In front of the Radley gate, Tim Johnson had made up what was left of his mind. He had finally turned himself around, to pursue his original course up our street. He made two steps forward, then stopped and raised his head. We saw his body go rigid.
With movements so swift they seemed simultaneous, Atticus's hand yanked a ball-tipped lever as he brought the gun to his shoulder.

The rifle cracked. Tim Johnson leaped, flopped over and crumpled on the sidewalk in a brown-and-white heap. He didn't know what hit him.

Mr. Tate jumped off the porch and ran to the Radley Place. He stopped in front of the dog, squatted, turned around and tapped his finger on his forehead above his left eye. "You were a little to the right, Mr. Finch," he called.

"Always was," answered Atticus.

-------------------

Miss Maudie grinned wickedly. "Well now, Miss Jean Louise," she said, "still think your father can't do anything? Still ashamed of him?"

"Nome," I said meekly.

"Forgot to tell you the other day that besides playing the Jew's Harp, Atticus Finch was the deadest shot in Maycomb County in his time."

"Dead shot..." echoed Jem.

"That's what I said, Jem Finch. Guess you'll change your tune now. The very idea, didn't you know his nickname was Ol' One-Shot when he was a boy? Why, down at the Landing when he was coming up, if he shot fifteen times and hit fourteen doves he'd complain about wasting ammunition."

"He never said anything about that," Jem muttered.

"Never said anything about it, did he?"

"No, ma'am."

"Wonder why he never goes huntin' now," I said.

"Maybe I can tell you," said Miss Maudie. "If your father's anthing, he's civilized in his heart. Marksmanship's a gift of God, a talent - oh, you have to practice to make it perfect, but shootin's different from playing the piano or the like. I think maybe he put his gun down when he realized that God had given him an unfair advantage over most living things. I guess he decided he wouldn't shoot till he had to, and he had to today."

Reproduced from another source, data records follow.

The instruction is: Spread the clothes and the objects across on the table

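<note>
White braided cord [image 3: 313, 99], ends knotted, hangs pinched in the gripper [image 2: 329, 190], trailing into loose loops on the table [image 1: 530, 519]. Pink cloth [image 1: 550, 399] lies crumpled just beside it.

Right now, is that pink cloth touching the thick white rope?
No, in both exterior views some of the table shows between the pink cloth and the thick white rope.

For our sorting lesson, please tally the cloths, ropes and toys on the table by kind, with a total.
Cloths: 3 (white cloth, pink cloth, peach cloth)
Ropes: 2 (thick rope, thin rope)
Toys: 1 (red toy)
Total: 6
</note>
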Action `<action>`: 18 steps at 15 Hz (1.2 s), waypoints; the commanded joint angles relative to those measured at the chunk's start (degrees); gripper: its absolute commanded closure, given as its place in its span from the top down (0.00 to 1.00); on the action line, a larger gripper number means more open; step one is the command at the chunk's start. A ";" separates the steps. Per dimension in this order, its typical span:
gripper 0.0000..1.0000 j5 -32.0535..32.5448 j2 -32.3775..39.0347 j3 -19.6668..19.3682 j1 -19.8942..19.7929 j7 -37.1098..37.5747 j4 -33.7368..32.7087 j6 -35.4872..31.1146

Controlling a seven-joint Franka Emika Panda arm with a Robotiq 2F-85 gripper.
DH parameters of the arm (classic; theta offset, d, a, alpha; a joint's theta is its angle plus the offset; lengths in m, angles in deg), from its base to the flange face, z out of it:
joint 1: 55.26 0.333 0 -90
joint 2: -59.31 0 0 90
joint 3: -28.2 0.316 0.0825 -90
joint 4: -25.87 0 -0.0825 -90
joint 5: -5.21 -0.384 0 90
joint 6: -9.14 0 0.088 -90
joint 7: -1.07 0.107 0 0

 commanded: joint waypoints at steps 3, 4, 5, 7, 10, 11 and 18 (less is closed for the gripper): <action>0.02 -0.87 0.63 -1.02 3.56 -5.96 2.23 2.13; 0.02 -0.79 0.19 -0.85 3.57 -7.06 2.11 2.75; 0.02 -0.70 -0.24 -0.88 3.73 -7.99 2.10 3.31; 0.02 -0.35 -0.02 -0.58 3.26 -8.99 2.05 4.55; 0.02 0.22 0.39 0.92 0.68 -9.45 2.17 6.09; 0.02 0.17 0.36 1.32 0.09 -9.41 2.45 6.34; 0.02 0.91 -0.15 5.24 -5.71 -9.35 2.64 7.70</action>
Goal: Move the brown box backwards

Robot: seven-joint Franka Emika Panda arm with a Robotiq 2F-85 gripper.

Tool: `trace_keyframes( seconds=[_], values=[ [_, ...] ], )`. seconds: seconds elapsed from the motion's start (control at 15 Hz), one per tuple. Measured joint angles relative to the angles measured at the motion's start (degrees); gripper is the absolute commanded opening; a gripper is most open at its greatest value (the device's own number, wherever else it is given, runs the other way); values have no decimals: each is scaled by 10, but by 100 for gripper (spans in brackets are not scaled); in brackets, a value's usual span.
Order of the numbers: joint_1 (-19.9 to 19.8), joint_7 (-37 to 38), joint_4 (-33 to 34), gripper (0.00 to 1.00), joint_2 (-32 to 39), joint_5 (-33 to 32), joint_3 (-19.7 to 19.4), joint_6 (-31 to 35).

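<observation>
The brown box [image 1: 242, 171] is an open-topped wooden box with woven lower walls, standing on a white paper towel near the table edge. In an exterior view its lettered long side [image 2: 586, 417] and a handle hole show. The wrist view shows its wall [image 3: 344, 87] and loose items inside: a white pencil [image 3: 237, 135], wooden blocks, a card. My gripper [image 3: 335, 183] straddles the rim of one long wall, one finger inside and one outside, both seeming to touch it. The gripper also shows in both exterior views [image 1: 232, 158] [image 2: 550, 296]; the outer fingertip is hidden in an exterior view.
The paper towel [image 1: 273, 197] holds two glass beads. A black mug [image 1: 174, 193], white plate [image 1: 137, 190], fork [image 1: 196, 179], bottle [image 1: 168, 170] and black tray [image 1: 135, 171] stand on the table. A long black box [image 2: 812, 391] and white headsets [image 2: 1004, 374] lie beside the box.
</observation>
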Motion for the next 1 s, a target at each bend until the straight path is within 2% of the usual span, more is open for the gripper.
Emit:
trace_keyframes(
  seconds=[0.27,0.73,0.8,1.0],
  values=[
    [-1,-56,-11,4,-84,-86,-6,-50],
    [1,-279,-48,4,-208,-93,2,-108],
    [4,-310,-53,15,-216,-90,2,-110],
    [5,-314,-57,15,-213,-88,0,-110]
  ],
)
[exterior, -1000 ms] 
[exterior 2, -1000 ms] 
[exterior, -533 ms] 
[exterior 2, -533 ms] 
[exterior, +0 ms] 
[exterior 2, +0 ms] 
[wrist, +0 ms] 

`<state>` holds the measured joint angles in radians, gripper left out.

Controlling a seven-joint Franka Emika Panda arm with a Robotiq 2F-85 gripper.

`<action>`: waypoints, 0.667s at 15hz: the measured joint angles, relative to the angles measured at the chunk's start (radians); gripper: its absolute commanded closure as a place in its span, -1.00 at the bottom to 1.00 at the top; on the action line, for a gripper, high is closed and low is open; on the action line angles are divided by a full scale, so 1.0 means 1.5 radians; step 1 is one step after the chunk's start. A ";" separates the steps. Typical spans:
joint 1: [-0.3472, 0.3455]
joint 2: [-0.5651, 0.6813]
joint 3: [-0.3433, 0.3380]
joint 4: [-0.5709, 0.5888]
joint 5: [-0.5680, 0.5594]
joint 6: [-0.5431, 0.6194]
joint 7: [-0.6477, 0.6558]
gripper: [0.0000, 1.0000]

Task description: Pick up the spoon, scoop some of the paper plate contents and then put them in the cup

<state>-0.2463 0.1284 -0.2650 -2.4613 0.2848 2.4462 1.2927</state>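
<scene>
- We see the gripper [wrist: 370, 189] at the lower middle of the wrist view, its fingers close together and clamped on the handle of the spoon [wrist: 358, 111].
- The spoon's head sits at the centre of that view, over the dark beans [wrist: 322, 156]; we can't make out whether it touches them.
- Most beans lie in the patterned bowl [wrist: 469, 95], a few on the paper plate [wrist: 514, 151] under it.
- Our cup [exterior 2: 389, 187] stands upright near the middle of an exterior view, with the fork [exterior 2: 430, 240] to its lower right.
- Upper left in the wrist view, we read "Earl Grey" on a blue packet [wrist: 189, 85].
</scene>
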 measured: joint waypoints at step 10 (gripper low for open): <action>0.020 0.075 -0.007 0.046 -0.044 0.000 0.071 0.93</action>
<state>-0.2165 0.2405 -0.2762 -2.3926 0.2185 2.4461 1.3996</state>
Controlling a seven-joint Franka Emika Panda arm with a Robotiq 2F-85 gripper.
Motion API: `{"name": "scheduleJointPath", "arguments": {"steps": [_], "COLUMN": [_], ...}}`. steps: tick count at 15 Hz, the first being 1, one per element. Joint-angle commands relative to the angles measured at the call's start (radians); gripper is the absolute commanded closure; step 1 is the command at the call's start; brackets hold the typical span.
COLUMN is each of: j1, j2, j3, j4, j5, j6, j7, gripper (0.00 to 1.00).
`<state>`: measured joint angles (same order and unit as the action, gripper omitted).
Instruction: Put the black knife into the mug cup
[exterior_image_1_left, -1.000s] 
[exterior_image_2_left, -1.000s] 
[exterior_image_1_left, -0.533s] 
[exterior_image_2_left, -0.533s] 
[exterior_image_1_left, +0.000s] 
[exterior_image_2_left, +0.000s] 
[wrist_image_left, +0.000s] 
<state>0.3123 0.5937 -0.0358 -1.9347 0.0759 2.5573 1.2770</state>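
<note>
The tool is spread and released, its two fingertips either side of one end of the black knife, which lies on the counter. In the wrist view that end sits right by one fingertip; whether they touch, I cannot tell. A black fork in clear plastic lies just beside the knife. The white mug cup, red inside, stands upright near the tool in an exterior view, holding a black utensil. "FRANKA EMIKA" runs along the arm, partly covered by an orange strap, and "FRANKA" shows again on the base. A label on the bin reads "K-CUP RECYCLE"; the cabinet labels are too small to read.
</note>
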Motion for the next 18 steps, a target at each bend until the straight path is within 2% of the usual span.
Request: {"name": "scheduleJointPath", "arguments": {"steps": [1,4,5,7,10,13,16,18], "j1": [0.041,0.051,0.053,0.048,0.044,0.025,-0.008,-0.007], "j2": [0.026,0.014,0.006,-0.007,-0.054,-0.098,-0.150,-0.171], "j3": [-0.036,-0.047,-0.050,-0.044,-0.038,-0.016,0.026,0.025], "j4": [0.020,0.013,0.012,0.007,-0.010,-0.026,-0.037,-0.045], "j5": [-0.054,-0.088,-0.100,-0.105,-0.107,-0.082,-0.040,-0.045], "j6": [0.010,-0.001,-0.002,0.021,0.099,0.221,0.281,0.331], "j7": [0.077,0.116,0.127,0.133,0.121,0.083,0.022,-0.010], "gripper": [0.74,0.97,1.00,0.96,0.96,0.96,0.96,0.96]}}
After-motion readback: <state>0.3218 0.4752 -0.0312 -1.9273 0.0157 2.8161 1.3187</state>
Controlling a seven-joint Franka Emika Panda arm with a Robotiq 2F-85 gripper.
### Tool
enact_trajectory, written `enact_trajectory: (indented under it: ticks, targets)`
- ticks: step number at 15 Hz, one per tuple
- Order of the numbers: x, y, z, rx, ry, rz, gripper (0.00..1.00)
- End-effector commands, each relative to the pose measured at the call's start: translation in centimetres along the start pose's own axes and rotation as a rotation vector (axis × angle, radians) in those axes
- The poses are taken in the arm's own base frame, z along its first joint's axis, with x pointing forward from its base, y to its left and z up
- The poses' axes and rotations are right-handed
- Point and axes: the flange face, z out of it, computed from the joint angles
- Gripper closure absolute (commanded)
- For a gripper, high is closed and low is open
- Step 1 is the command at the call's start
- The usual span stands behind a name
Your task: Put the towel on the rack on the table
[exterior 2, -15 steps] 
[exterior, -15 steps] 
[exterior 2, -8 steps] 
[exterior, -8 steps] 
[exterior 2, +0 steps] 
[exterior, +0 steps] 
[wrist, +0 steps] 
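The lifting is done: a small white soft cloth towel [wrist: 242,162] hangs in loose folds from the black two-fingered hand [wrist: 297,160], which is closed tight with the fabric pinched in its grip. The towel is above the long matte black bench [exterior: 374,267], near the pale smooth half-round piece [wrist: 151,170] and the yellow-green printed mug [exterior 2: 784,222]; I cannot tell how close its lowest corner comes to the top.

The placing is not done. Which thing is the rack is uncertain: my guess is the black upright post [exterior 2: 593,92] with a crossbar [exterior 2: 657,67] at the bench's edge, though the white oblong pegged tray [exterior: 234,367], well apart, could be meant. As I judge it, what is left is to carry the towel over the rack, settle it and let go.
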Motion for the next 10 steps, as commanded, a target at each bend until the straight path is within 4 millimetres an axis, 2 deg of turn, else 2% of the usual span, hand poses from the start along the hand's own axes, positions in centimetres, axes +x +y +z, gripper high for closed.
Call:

"Looks like he'd be proud of it," I said.

"People in their right minds never take pride in their talents," said Miss Maudie.

-------------------

"Don't say anything about it, Scout," Jem said.

"What? I certainly am. Ain't everybody's daddy the deadest shot in Maycomb County."
Jem said, "I reckon if he'd wanted us to know it, he'da told us. If he was proud of it, he'da told us."

"Maybe it just slipped his mind," I said.

"Naw, Scout, it's something you wouldn't understand. Atticus is real old, but I wouldn't care if he couldn't do anything - I wouldn't care if he coudn't do a blessed thing."

Jem picked up a rock and threw it jubilantly at the carhouse. Running after it, he called back: "Atticus is a gentleman, just like me!"